Would you please copy the part of the material below that opens with the line containing "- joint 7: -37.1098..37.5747" and closes with the line containing "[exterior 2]"? Copy it exactly, and only it.

*THE DATA*:
# # # #

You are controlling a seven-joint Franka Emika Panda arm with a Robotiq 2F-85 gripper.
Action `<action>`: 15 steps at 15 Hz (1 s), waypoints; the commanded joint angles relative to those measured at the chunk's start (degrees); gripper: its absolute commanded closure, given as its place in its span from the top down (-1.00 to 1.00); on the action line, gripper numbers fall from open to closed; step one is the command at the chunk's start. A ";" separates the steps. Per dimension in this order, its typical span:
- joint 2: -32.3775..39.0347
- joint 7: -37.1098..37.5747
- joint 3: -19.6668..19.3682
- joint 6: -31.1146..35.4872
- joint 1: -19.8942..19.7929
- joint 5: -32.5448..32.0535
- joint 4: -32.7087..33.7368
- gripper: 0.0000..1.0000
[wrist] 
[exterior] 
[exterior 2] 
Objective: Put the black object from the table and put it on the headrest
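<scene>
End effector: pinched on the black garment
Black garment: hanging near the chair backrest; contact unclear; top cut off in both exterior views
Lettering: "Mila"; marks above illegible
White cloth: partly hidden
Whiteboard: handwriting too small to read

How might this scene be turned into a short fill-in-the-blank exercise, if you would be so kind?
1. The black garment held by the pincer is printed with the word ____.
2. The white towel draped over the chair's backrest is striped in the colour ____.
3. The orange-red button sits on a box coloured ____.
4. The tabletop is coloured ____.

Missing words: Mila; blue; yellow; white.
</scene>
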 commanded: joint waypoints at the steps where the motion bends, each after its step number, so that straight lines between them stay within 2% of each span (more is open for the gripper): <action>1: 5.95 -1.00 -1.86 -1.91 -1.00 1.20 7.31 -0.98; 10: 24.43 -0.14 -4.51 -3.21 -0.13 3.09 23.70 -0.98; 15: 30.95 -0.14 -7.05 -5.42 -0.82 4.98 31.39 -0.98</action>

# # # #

*SOLUTION BELOW*:
- joint 7: -37.1098..37.5747
- joint 3: -19.6668..19.3682
- joint 6: -31.1146..35.4872
- joint 1: -19.8942..19.7929
- joint 5: -32.5448..32.0535
- joint 4: -32.7087..33.7368
- gripper: 0.0000..1.0000
[wrist] 
[exterior] 
[exterior 2] 

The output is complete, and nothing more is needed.